Transgenderism, same-sex acts criminalized in Iraq up to 15 years in prison

MENA

Published: 2024-04-29 16:14

Last Updated: 2024-06-24 16:48


Iraqis at an anti LGBTQ+ protest near the Swedish embassy in Baghdad, in response to the man who burned a copy of the Quran. (June 30, 2023) (Reuters)
Iraqis at an anti LGBTQ+ protest near the Swedish embassy in Baghdad, in response to the man who burned a copy of the Quran. (June 30, 2023) (Reuters)

The Iraqi Parliament passed a bill that criminalizes same-sex relationships and gender transition with imprisonment of up to 15 years, after the initial version had stipulated the death penalty.

The bill, which represents an amendment to the Prostitution Prevention Law of 1988, was adopted during a session attended by 170 out of 329 deputies, according to a statement issued by the Iraqi Parliament's media department.

The new provisions stipulate imprisonment ranging from 10 to 15 years for same-sex relationships, as well as for wife-swapping, according to the text seen by Agence France-Presse.

The law also prohibits "the activity of any organization promoting prostitution and homosexuality in Iraq," and punishes it up to seven years in prison.

Changing one’s biological sex based “on personal desires and inclinations” is also prohibited and penalized from one to three years in prison for both the individual who changed their sex and the doctor who performed the sex-change surgery.

A similar penalty is applied to any man deliberately engaging in effeminacy or promoting it.

In response, the United States expressed "deep concern" over the law.

"We are deeply concerned about the enactment of an amendment to the law combating prostitution and homosexuality in Iraq.
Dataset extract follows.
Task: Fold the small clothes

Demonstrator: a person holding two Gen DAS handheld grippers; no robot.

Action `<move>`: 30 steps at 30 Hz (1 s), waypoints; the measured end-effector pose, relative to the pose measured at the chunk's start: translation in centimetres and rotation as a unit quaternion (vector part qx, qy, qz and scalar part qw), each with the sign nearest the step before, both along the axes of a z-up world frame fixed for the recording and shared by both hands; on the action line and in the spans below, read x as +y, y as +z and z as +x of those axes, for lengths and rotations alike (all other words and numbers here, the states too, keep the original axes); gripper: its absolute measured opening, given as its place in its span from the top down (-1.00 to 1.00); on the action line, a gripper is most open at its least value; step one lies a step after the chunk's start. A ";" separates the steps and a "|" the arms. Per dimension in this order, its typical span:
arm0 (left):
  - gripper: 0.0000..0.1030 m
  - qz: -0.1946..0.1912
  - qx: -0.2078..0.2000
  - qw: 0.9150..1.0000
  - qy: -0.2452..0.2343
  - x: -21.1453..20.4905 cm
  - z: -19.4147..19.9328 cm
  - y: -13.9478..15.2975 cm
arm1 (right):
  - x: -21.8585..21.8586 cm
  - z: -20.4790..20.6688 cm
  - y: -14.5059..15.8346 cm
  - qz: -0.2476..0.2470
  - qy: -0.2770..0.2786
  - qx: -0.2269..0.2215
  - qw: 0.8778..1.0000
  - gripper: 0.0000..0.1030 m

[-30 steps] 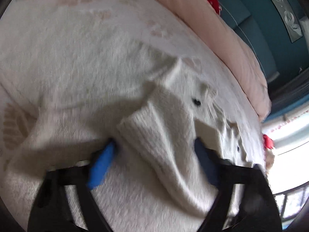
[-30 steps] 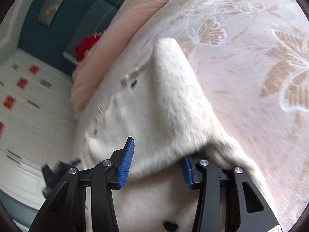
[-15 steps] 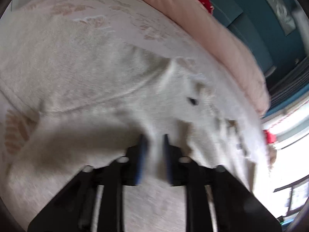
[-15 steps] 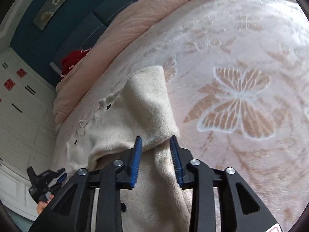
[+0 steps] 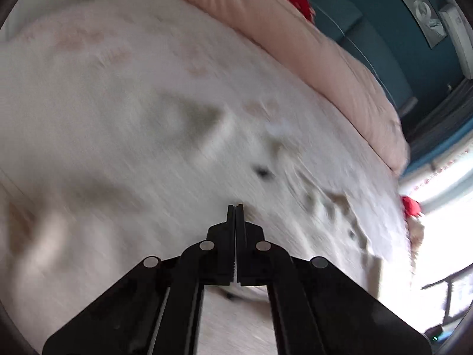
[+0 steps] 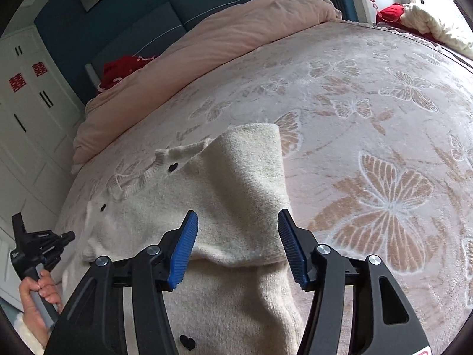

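Observation:
A cream knit cardigan (image 6: 236,183) with small black heart buttons lies on the bed, its right sleeve folded across the body. My right gripper (image 6: 236,242) is open just above the folded sleeve's edge and holds nothing. The left gripper (image 6: 44,245) shows at the far left of the right wrist view, off the cardigan's left edge. In the blurred left wrist view the left gripper (image 5: 235,207) is shut with the jaws pressed together, empty, above the cardigan (image 5: 177,153).
The bed has a pale butterfly-pattern cover (image 6: 384,153). A pink duvet (image 6: 236,35) is bunched along the headboard side with a red cloth (image 6: 124,68) on it. White wardrobe doors (image 6: 26,112) stand to the left. A red and cream bundle (image 6: 414,14) lies by the window.
Both grippers closed on the sleeves and carried them over the cardigan. The right gripper has now opened and dropped its sleeve folded; the left gripper is fully shut, empty and pulled away to the left.

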State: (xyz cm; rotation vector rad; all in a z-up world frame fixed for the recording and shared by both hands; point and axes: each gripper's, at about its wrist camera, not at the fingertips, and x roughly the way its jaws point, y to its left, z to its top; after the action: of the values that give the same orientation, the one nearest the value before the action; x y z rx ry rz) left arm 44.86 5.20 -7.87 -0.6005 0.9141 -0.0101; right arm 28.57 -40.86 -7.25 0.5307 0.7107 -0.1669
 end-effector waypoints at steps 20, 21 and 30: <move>0.84 -0.091 0.073 0.991 -0.064 -6.2 0.2 -3.0 | 2.2 -1.7 -0.7 0.007 0.014 0.002 1.000 -0.10; 0.85 -0.085 0.079 0.991 -0.067 -6.2 0.6 -3.0 | 2.0 -1.8 -0.7 0.004 0.011 0.005 1.000 -0.10; 0.85 0.010 0.036 0.998 -0.041 -0.4 1.3 -1.1 | 2.3 -1.4 -0.4 -0.003 0.034 -0.003 0.999 0.01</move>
State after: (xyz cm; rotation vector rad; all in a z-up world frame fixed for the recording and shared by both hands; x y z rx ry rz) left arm 46.15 4.77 -8.99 -0.5471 1.0080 -0.0522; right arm 27.21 -38.52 -7.66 0.4999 0.7220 -0.1046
This amendment threatens the most vulnerable segments of Iraqi society and undermines Iraq's ability to diversify its economy and attract foreign investments,” said Matthew Miller, the US State Department spokesperson, on his “X” account.
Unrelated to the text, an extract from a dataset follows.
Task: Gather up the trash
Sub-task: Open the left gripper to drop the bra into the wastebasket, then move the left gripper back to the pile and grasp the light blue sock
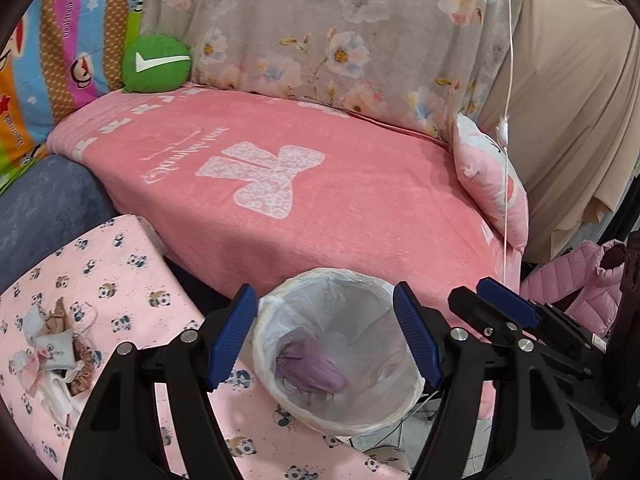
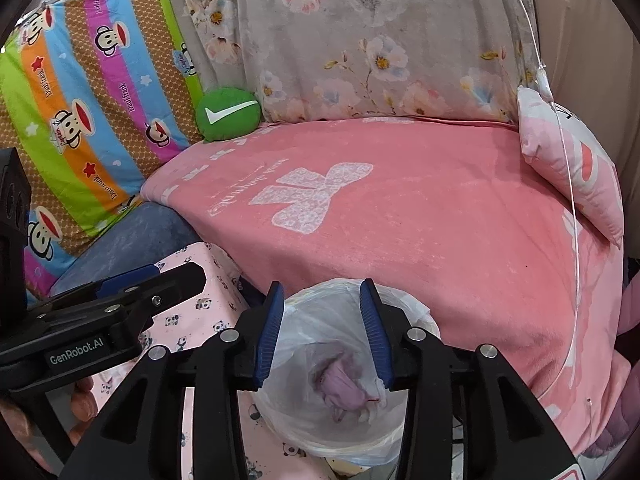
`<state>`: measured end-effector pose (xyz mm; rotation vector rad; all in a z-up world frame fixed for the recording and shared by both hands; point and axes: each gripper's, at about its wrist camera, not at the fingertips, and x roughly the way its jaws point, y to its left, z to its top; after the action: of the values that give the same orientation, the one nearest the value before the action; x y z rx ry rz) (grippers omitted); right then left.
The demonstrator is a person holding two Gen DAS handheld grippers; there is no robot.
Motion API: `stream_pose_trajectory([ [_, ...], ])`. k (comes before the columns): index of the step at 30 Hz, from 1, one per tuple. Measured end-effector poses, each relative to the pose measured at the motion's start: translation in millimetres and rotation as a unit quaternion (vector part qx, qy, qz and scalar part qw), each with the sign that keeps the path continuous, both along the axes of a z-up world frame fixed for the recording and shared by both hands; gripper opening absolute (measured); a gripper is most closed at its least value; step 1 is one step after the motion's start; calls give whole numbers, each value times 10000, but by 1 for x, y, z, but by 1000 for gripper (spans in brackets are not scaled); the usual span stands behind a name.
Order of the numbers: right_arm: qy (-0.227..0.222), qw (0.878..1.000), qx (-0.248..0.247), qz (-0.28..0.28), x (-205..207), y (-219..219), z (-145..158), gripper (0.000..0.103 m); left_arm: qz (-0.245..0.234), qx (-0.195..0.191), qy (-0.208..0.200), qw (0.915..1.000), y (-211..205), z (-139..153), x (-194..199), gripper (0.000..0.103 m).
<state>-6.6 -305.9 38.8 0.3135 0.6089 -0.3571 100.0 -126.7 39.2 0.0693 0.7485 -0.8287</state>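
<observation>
The trash bin (image 1: 340, 356), lined with a white plastic bag (image 1: 320, 284), stands at the front edge of the sofa seat, just beside the corner of a stool covered in a panda-print cloth (image 1: 132, 276). A crumpled purple item (image 1: 312, 372) lies at the bottom of the bin. A pile of scraps (image 1: 56, 352) rests near the left edge of the panda-print cloth.

The left gripper (image 1: 325, 336) hangs above the bin with its jaws apart and nothing between them. The right gripper (image 2: 322, 334) hangs over the same opening, jaws also apart and empty, just beside the left gripper.

A pink blanket (image 1: 320, 184) covers the seat. A green round cushion (image 1: 156, 63) sits at its back left corner, a pink pillow (image 1: 492, 176) at its right edge.
</observation>
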Motion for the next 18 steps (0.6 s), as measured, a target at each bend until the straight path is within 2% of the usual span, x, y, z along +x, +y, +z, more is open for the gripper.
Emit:
stream_pose_trajectory([
  [9,-91,9988,-48,473,13,47,11,44,639,17,-125,9979,55,2,9,68],
  [18,5,9943,-50,1069,36,113,6,47,1515,223,-165,9881,132,-12,25,73],
])
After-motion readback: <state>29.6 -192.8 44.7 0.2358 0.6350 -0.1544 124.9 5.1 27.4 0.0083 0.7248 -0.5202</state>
Iraqi member of the parliament Raed al-Maliki, who proposed the amendments, acknowledged that the vote, which was scheduled for mid-April, was postponed to avoid "impact" on Prime Minister Mustafa al-Kadhimi's visit to Washington - which took place on April 17.
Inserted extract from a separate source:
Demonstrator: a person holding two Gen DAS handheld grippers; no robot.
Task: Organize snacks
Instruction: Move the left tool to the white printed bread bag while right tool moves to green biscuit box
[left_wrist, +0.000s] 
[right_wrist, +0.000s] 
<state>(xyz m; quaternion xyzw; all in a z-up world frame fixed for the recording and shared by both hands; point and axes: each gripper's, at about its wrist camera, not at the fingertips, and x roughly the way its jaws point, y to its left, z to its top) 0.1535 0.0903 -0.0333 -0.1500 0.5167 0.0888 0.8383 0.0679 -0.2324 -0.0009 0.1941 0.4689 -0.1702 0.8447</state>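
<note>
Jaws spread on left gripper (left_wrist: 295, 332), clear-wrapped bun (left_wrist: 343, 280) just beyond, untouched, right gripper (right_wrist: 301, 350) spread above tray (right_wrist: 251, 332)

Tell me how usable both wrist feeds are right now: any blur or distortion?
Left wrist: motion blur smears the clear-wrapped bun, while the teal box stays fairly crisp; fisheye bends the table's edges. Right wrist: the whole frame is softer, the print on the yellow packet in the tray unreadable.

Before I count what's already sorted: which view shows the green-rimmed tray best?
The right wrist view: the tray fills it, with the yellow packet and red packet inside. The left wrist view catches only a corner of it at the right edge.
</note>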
This law is an “internal affair and we do not accept any interference from any party,” he said in response to criticism and rejection by the European Union and the United States.

"The (Iraqi) society's culture rejects (homosexuality), but there is promotion and deliberate promotion of cultures not recognized here, and therefore we fear for the future. This law is preventive, protecting society from such acts,” he added.